Воспоминания оборвались, а я так и не мог вдохнуть полной грудью. Я открыл балконную дверь, но выхлопные газы от машин с Третьей авеню только усилили дурноту. Я опустился на пол, зажал голову между коленями и понемногу начал приходить в себя.
Я совсем забыл про туалетную бумагу. Теперь я вспомнил, как рассказал матери про то, что у меня из попы идет кровь, и как она сказала мне: «Не волнуйся, Ричи, наверное, вытер слишком сильно».
Я побоялся снова лечь на диван, чтобы не вспомнился еще какой-нибудь кошмарный эпизод, поэтому я сел в кресло и укрылся пледом. Всю ночь я не сомкнул глаз. Под утро, несколько одурелый, но вполне бодрый, я закончил продумывать план.
В семь утра, приняв душ и одевшись, я сидел на кухне и доедал мюсли. Позавтракав, я сунулся в ванную, где мылась Пола, и сообщил ей, что хочу пораньше появиться на работе и что прощаюсь с ней до вечера, когда мы встретимся в кабинете консультанта. Выходя из квартиры, я чмокнул Отиса в голову и сказал: «До вечера, приятель».
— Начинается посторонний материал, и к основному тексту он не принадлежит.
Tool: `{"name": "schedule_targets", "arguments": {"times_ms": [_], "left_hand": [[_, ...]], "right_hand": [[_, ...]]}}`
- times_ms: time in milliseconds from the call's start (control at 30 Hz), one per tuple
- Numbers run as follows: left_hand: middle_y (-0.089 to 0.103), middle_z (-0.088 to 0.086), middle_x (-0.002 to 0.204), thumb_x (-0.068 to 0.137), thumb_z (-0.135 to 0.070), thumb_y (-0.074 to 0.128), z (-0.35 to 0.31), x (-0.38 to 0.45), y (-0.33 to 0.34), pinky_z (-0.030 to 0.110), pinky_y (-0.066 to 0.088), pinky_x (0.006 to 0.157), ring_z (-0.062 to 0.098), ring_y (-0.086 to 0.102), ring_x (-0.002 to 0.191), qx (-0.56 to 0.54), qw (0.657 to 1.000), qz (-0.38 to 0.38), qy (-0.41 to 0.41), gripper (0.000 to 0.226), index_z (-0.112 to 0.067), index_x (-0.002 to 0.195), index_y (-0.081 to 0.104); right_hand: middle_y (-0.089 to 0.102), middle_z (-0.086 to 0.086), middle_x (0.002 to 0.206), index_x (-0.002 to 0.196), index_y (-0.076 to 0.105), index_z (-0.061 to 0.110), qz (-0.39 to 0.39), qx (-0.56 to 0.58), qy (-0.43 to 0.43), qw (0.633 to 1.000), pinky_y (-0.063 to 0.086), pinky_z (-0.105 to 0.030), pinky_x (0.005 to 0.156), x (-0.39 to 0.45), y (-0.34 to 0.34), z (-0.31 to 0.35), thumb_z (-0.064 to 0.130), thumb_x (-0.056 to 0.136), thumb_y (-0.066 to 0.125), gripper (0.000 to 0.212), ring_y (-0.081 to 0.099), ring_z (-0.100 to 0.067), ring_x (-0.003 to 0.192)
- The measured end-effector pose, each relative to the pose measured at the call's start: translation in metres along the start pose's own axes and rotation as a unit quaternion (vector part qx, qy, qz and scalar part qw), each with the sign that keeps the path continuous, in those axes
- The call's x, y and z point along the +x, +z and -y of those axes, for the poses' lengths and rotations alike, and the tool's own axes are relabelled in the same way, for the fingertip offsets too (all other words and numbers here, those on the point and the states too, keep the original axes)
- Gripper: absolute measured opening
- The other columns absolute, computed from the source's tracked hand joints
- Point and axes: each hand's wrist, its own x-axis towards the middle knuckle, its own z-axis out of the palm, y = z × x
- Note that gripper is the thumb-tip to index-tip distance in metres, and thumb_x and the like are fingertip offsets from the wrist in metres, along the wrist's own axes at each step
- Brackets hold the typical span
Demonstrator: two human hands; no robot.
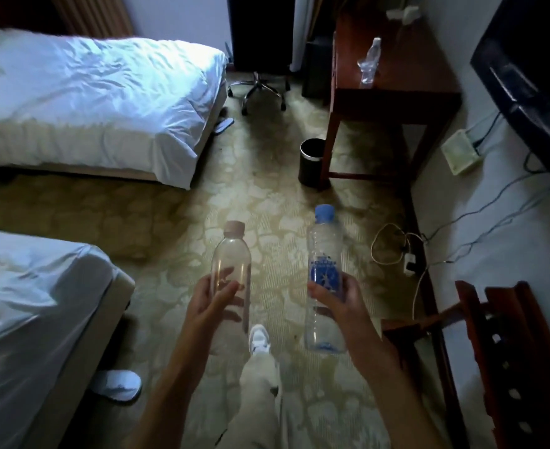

Утро было ясное и прохладное. Времени у меня было больше чем достаточно, а потому я шел не торопясь и добрался до работы, когда на часах еще не было восьми. Я шел по коридору к своему столу, как вдруг откуда-то сзади Боб окликнул меня:
— Ричард, можно попросить вас зайти ко мне на минуту?
— Конечно, — отозвался я.
Я развернулся и пошел за ним в кабинет. Его приглашение прозвучало подчеркнуто строго и официально, и я терялся в догадках, что ему не понравилось на этот раз. Моя работа вряд ли была под угрозой, потому что мне наконец удалось нарыть кое-какие перспективные направления.